We now use a more sophisticated method with a comparison corpus and the log likelihood statistic.
targetDTM <- DTM
termCountsTarget <- as.vector(targetDTM[first_obama_speech, ])
names(termCountsTarget) <- colnames(targetDTM)
# Just keep counts greater than zero
termCountsTarget <- termCountsTarget[termCountsTarget > 0]
In termCountsTarget we have the tf for the first Obama speech again.
As a comparison corpus, we select a corpus from the Leipzig Corpora Collection (http://corpora.uni-leipzig.de): 30.000 randomly selected sentences from the Wikipedia of 2010. CAUTION: The preprocessing of the comparison corpus must be identical to the preprocessing Of the target corpus to achieve meaningful results!
lines <- readLines("resources/eng_wikipedia_2010_30K-sentences.txt", encoding = "UTF-8")
corpus_compare <- corpus(lines)
From the comparison corpus, we also create a count of all terms.
# Create a DTM (may take a while)
corpus_compare_tokens <- corpus_compare %>%
tokens(remove_punct = TRUE, remove_numbers = TRUE, remove_symbols = TRUE) %>%
tokens_tolower() %>%
tokens_replace(lemma_data$inflected_form, lemma_data$lemma, valuetype = "fixed") %>%
tokens_remove(pattern = stopwords_extended, padding = T)
# Create DTM
comparisonDTM <- corpus_compare_tokens %>%
tokens_compound(sotu_collocations) %>%
tokens_remove("") %>%
dfm()
termCountsComparison <- colSums(comparisonDTM)
In termCountsComparison we now have the frequencies of all (target) terms in the comparison corpus.

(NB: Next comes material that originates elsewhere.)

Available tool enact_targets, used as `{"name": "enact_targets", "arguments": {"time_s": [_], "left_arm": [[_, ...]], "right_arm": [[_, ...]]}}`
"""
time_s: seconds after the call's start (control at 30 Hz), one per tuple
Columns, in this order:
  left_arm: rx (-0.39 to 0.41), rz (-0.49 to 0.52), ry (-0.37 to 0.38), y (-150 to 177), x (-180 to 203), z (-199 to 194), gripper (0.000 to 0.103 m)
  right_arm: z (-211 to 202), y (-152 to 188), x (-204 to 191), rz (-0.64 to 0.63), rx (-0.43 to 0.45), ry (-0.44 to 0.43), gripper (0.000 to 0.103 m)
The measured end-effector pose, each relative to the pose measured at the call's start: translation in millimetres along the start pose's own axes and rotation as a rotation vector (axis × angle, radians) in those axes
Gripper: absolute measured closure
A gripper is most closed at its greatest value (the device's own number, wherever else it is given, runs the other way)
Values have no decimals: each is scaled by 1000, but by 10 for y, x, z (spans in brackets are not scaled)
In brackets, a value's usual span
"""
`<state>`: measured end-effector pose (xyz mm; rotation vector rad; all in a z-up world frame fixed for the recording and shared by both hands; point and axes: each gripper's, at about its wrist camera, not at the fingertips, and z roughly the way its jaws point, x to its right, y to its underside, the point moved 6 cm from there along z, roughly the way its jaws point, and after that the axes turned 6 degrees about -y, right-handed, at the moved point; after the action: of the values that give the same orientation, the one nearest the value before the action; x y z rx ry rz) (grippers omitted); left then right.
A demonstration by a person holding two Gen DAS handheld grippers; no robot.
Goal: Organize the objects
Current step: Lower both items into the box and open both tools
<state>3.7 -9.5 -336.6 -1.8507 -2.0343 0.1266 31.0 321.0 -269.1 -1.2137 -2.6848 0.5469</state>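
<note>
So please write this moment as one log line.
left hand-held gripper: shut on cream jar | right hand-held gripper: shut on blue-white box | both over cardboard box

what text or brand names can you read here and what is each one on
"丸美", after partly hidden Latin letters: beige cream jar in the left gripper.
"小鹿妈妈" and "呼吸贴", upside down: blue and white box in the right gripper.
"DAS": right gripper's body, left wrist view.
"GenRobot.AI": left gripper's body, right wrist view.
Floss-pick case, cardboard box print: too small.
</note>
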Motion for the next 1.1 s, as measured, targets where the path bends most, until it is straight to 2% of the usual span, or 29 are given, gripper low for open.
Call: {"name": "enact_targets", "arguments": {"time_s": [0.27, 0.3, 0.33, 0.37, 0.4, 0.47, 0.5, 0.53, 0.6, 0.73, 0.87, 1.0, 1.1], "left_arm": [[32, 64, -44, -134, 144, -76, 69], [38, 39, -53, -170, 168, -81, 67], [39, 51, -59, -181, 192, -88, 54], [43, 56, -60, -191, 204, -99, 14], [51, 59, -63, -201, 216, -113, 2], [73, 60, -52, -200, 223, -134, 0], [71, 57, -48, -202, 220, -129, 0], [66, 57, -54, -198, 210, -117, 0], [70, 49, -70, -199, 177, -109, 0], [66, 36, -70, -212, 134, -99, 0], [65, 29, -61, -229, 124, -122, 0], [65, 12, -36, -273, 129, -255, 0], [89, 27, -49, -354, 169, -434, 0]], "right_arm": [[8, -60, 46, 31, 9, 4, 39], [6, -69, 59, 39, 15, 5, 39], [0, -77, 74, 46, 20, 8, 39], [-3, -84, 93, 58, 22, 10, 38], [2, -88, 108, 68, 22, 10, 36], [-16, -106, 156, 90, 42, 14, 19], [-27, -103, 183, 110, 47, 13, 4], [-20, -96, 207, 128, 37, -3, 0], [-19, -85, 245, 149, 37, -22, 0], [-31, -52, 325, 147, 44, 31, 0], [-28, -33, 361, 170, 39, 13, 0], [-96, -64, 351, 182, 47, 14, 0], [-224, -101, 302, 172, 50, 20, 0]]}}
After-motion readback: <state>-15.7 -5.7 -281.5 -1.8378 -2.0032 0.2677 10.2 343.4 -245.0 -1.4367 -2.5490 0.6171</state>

Let us now calculate the log-likelihood ratio test by comparing frequencies of a term in both corpora, taking the size of both corpora into account. First for a single term:
# Loglikelihood for a single term
term <- "health_care"
# Determine variables
a <- termCountsTarget[term]
b <- termCountsComparison[term]
c <- sum(termCountsTarget)
d <- sum(termCountsComparison)
# Compute log likelihood test
Expected1 = c * (a+b) / (c+d)
Expected2 = d * (a+b) / (c+d)
t1 <- a * log((a/Expected1))
t2 <- b * log((b/Expected2))
logLikelihood <- 2 * (t1 + t2)
print(logLikelihood)
## health_care
## 121
The LL value indicates whether the term occurs significantly more frequently / less frequently in the target counts than we would expect from the observation in the comparative counts. Specific significance thresholds are defined for the LL values:
With R it is easy to calculate the LL-value for all terms at once. This is possible because many computing operations in R can be applied not only to individual values, but to entire vectors and matrices. For example, a / 2
results in a single value a divided by 2 if a
is a single number. If a
is a vector, the result is also a vector, in which all values are divided by 2.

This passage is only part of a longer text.